Just to prove something – not sure what – I immediately went to my studio and added some orange paint to my butterfly painting, the one I started a couple of weeks ago and has just been sitting there waiting for me to brighten up its deep blue roots.

I feel a teeny bit better.

“Devote your life to being creative,” she said, taking some of my apple slices from the fridge and nibbling on one.  “You need to share your vision of the world. There is only one you.”

I blushed.

“Do you have anything to drink?” she asked, peering back into the refrigerator.

I poured her some Arnold Palmer drink over ice. I poured myself one, too. We settled onto the lanai.

Help me think through how to incorporate completion into my life, my day.

SARK sighed a big sigh. “Hey, look at that turtle poking his head above the water.”

Yeah, they’ve been doing that a lot lately.

“And you’ve noticed?”

Doing my best.

Well, that’s good. How you watch can shift your soul.  What you watch isn’t as important as how you watch. It’s a small way to be invested in the world.”

Invested. I like that word. I rarely use it.

“Well, start. You can become an Investment Counselor. You can en-courage others to practice self-investment and check in with them as investments begin to “pay-off.” Then you can celebrate together.”

I like your thinking, SARK. I think you’re my Investment Counselor.

“Well, you’ve ignored me long enough.  It’s about time you invested in reading my scribbles and squiggles. You have my permission to believe in magic, even if it means giving up procrastination.”

It’s kinda scary.

“Isn’t anything that is worth it?”

That which I seek is seeking me.

“Well, that’s profound.”

Roseanne Cash sings that in a song. Means a lot to me.

“This is what I have to say to that. Allowing has much to do with surrender. Allowing your own process brings discovery.”

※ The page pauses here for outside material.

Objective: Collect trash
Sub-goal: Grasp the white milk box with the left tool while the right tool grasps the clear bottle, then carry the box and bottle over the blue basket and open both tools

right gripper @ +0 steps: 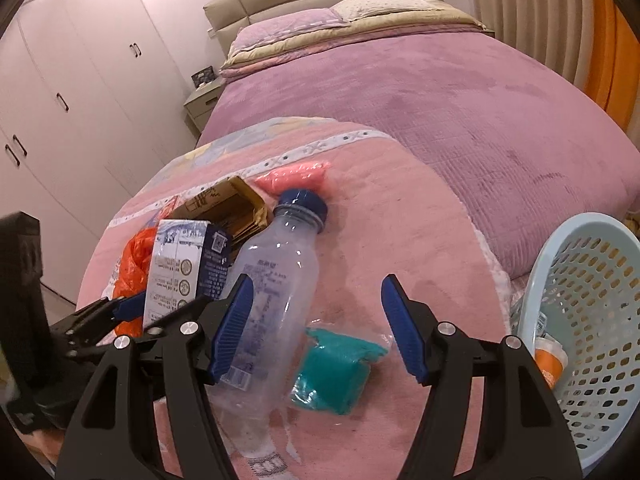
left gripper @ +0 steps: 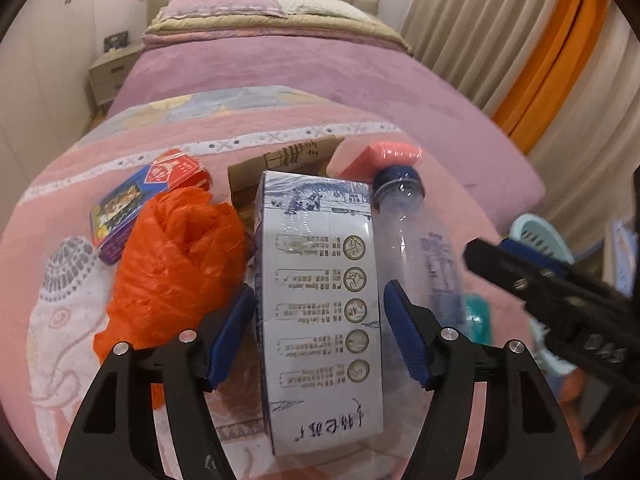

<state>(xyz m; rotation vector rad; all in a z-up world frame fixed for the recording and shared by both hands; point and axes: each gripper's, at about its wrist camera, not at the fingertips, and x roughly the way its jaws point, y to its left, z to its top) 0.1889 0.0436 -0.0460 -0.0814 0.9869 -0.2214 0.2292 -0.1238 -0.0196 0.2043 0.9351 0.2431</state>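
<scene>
Two grippers over a heap of trash at the foot edge of the bed

The left gripper (left gripper: 320,312) straddles the white-and-blue printed cardboard milk carton (left gripper: 320,304) with its blue pads (left gripper: 404,332) standing just off both sides, so nothing is gripped yet; if it closes off-centre I'd expect the carton to twist and nudge the clear plastic bottle with the dark blue cap (right gripper: 276,280) lying against it. The right gripper (right gripper: 318,326) hangs open and empty over the pink blanket (right gripper: 400,240), its left pad across the bottle, the teal block in clear wrap (right gripper: 336,372) between its fingers. Closing there could pinch both at once. The crumpled orange plastic bag (left gripper: 176,268) may snag too. The pale blue perforated plastic basket (right gripper: 592,320) leans off the blanket's right edge, so a careless drop could miss it
</scene>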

Like orange paint on my blue butterfly?

“Exactly. Allowing the dark truly allows the light. Allowing your fears gives them no more fuel to grow. Your strengths are already in place and can be nurtured. Micromovements. Revel in the moment.”

Like these last few days of spring break?

“Yep.”

Micromovements?

“Yep.”

Wanna go to the beach?

“I’m all for giving myself gifts. The beach sounds like one perfectly wrapped for me right now.”

I’ll get us some towels.

“Maybe we can stop for lunch? I’m hungry.”

What could I say?  She was my Investment Counselor. The least I could do was buy her lunch.


3/30/16
9:22 a.m.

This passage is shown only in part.